#### Task brief:
In the entries that follow, find every line containing "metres" and copy it.

----

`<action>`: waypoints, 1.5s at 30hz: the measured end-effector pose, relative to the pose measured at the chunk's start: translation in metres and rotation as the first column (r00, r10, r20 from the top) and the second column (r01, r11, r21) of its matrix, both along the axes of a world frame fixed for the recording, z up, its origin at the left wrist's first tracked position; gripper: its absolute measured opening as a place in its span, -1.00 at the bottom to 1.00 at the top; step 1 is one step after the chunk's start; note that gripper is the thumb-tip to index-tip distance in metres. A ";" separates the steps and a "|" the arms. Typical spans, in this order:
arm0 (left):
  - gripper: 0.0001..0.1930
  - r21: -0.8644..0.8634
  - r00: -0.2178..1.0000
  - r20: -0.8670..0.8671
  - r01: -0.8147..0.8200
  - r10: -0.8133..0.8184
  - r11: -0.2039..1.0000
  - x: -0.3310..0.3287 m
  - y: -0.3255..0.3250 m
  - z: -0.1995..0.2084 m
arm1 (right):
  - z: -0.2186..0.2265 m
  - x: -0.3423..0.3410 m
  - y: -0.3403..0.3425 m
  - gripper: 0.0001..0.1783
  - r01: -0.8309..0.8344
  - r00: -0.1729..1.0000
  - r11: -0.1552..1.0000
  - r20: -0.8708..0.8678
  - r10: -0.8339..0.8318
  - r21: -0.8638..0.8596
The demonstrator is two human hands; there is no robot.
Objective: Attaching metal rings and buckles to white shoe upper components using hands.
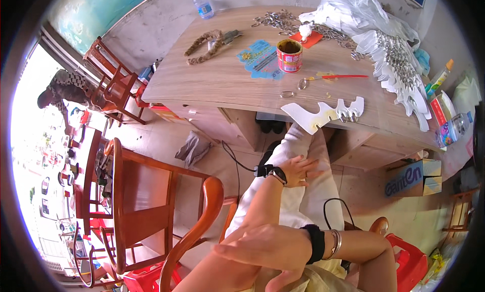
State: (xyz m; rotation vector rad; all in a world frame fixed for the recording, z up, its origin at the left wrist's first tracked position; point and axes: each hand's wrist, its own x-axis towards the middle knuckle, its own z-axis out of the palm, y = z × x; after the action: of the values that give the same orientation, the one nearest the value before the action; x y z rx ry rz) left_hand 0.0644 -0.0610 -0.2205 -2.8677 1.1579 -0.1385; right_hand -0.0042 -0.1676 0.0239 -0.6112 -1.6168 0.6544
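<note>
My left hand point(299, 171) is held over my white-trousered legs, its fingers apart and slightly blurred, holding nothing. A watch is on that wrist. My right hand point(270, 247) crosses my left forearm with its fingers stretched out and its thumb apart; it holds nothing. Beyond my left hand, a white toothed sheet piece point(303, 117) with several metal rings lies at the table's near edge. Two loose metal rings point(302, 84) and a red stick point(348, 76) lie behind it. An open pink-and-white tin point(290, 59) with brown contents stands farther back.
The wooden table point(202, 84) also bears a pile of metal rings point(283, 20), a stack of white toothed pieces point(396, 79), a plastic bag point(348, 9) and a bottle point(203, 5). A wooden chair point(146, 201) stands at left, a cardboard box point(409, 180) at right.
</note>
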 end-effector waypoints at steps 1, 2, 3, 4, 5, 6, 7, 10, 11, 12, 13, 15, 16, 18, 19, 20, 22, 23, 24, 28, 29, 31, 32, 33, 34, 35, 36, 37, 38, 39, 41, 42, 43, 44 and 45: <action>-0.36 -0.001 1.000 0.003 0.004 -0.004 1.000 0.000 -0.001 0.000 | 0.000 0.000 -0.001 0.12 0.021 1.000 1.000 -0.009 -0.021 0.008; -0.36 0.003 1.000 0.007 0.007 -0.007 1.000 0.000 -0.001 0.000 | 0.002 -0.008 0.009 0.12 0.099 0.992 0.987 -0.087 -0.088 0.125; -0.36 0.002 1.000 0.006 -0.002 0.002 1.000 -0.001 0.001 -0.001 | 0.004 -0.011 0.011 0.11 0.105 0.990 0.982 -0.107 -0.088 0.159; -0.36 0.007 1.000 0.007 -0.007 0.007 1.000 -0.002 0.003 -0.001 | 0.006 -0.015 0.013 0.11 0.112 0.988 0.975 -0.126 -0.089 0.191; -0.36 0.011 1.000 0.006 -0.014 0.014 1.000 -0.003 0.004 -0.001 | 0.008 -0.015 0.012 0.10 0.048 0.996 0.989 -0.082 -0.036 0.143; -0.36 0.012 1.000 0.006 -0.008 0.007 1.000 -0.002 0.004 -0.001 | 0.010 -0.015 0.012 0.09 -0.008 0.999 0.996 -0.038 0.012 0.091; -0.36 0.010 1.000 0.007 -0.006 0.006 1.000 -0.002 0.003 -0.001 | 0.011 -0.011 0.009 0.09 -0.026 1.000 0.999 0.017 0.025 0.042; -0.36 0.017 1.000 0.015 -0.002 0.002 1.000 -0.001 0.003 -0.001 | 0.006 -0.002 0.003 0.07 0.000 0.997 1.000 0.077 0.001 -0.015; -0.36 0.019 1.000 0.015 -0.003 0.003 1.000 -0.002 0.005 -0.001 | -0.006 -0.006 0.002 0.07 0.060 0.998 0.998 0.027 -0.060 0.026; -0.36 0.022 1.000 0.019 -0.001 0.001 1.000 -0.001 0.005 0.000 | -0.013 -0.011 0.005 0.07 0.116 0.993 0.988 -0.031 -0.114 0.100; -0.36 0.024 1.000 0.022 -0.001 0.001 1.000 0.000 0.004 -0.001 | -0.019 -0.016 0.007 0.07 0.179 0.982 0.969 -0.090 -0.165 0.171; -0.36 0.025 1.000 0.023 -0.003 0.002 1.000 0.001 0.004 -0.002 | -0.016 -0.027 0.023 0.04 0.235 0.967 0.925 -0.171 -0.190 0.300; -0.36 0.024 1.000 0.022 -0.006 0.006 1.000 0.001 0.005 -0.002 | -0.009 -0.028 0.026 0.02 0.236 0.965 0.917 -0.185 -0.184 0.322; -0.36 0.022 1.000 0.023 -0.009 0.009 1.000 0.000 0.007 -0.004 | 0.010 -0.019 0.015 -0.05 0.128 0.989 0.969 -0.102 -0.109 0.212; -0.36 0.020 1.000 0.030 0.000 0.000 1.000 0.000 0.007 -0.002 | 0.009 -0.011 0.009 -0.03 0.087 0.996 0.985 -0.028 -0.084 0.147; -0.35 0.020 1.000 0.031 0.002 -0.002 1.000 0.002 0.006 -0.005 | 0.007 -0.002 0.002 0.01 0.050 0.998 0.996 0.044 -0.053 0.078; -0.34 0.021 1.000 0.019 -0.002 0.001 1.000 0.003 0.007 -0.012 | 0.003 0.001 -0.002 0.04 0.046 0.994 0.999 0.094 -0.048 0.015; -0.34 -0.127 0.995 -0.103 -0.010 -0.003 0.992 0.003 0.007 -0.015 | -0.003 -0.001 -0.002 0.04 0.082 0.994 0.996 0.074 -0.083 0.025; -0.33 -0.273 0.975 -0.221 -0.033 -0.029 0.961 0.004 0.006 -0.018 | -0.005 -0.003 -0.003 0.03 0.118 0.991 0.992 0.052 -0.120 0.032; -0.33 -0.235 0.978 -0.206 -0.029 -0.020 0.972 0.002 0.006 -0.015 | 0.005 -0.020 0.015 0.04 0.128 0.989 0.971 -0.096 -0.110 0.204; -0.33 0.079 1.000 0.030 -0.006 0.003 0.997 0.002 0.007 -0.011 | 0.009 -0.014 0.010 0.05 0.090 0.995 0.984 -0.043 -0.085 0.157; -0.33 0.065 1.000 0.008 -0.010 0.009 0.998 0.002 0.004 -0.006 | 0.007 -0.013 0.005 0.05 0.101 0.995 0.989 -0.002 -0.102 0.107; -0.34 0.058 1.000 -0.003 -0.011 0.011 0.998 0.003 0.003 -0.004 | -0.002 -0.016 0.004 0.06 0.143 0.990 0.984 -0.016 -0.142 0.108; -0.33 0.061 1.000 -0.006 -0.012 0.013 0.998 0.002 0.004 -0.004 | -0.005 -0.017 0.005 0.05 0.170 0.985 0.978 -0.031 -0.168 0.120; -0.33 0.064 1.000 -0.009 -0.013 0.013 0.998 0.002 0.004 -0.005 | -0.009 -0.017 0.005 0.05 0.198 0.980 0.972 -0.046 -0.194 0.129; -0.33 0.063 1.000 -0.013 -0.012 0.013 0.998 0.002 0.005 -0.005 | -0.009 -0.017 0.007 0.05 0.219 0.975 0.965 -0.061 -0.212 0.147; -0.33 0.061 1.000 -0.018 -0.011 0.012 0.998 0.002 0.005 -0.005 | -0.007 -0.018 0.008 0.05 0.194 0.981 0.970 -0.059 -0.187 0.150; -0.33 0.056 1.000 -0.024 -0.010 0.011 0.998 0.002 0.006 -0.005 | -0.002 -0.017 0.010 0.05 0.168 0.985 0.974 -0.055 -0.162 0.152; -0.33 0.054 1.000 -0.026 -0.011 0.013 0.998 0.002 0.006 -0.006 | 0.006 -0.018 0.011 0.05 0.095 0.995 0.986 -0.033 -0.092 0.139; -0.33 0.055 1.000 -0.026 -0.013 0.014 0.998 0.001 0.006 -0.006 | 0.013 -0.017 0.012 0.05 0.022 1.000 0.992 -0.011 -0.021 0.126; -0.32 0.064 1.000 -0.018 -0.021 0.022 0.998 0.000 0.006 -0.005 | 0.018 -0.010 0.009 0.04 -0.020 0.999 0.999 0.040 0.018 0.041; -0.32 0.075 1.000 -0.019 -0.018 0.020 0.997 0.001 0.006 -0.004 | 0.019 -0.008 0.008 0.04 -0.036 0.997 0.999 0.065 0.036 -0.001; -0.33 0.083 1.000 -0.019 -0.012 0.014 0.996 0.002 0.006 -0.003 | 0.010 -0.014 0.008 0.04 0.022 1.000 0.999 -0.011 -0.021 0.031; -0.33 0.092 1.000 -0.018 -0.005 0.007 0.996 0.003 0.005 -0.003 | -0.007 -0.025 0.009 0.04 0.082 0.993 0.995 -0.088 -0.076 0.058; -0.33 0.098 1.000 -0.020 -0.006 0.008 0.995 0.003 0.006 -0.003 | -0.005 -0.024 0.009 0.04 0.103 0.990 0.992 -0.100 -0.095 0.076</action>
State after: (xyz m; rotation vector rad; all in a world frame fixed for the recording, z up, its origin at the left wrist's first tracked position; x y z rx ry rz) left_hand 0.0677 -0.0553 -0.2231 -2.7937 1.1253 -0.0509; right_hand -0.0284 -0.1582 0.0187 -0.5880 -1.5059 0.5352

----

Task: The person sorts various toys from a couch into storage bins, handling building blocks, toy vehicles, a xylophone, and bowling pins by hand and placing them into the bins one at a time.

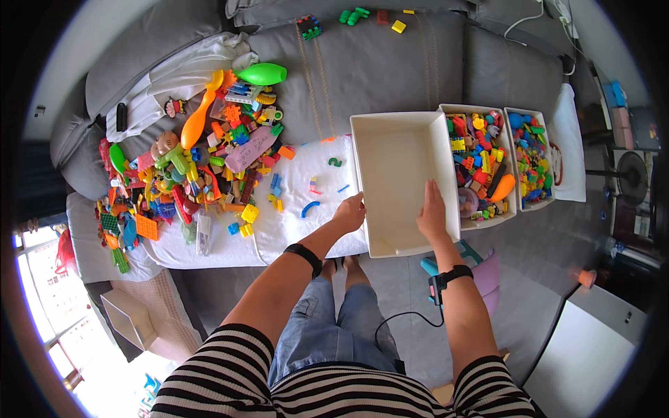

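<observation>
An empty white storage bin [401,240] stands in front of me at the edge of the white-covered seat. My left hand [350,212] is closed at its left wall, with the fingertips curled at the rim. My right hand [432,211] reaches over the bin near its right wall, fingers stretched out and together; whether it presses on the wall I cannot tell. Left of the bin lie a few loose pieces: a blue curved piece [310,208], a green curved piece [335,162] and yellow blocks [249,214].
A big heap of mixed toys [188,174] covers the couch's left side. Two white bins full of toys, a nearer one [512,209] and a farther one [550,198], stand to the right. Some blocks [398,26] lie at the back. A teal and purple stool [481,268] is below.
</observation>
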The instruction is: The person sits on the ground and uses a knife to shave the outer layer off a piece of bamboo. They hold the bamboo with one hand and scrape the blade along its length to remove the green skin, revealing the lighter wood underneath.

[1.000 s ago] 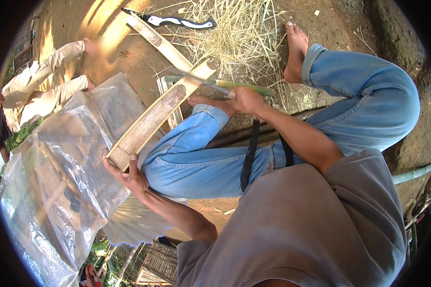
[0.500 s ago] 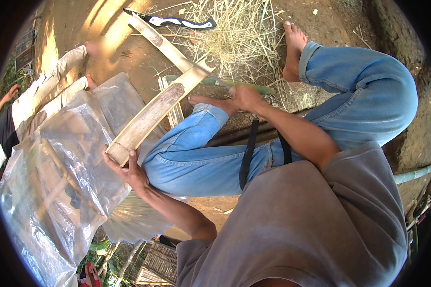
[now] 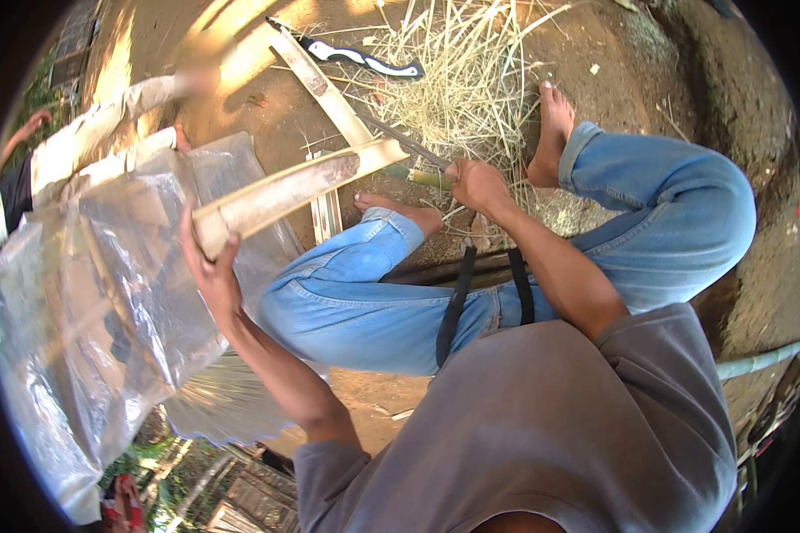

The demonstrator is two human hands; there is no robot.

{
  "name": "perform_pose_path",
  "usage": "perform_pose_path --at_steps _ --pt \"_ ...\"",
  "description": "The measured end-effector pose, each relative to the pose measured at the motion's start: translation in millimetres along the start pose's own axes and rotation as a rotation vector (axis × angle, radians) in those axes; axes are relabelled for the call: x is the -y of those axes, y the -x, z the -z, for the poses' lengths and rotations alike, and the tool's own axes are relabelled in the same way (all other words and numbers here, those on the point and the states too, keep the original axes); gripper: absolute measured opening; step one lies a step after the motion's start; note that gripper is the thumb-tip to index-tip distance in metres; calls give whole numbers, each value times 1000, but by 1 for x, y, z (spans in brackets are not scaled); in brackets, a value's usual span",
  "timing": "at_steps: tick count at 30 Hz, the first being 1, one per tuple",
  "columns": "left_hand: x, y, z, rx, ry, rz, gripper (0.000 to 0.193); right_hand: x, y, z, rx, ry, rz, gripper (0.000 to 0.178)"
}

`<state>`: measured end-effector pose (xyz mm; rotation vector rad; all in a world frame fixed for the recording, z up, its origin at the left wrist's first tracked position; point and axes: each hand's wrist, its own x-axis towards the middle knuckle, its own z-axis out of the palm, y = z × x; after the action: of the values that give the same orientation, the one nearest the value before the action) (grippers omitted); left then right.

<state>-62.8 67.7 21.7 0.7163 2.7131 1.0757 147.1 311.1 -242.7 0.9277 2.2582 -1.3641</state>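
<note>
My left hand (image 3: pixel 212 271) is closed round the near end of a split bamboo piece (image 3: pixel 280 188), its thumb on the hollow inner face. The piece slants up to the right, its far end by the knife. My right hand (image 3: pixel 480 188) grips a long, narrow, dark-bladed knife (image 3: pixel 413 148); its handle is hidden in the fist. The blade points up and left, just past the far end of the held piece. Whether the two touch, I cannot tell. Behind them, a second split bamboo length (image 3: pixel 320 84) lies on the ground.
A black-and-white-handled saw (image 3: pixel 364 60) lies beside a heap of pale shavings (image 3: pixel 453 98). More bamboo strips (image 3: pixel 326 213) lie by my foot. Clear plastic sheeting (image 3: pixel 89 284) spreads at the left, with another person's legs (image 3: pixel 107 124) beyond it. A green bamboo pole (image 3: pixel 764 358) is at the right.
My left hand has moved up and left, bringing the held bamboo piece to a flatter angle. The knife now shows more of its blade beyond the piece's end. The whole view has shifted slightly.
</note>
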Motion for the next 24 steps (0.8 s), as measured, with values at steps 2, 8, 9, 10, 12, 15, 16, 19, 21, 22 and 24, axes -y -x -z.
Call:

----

#### Answer to this task:
`<action>`: waypoints, 1.5s at 30hz: the measured end-effector pose, relative to the pose measured at the chunk's start: translation in metres and rotation as the first column (r00, r10, r20 from the top) and the second column (r01, r11, r21) of its matrix, both along the axes of a world frame fixed for the recording, z up, its origin at the left wrist's first tracked position; gripper: its absolute measured opening as a place in its span, -1.00 at the bottom to 1.00 at the top; step 1 is one step after the chunk's start; note that gripper is the thumb-tip to index-tip distance in metres. A ";" separates the steps and a "|" the arms. Typical spans, in this order:
  "description": "The measured end-effector pose, each relative to the pose measured at the motion's start: translation in millimetres along the start pose's own axes and rotation as a rotation vector (axis × angle, radians) in those axes; axes are relabelled for the call: x is the -y of those axes, y the -x, z the -z, for the poses' lengths and rotations alike, and the tool's own axes are relabelled in the same way (all other words and numbers here, those on the point and the states too, keep the original axes); gripper: absolute measured opening; step one lies a step after the motion's start; note that gripper is the thumb-tip to index-tip distance in metres; calls give whole numbers, each value times 1000, but by 1 for x, y, z (spans in brackets are not scaled); in brackets, a value's usual span",

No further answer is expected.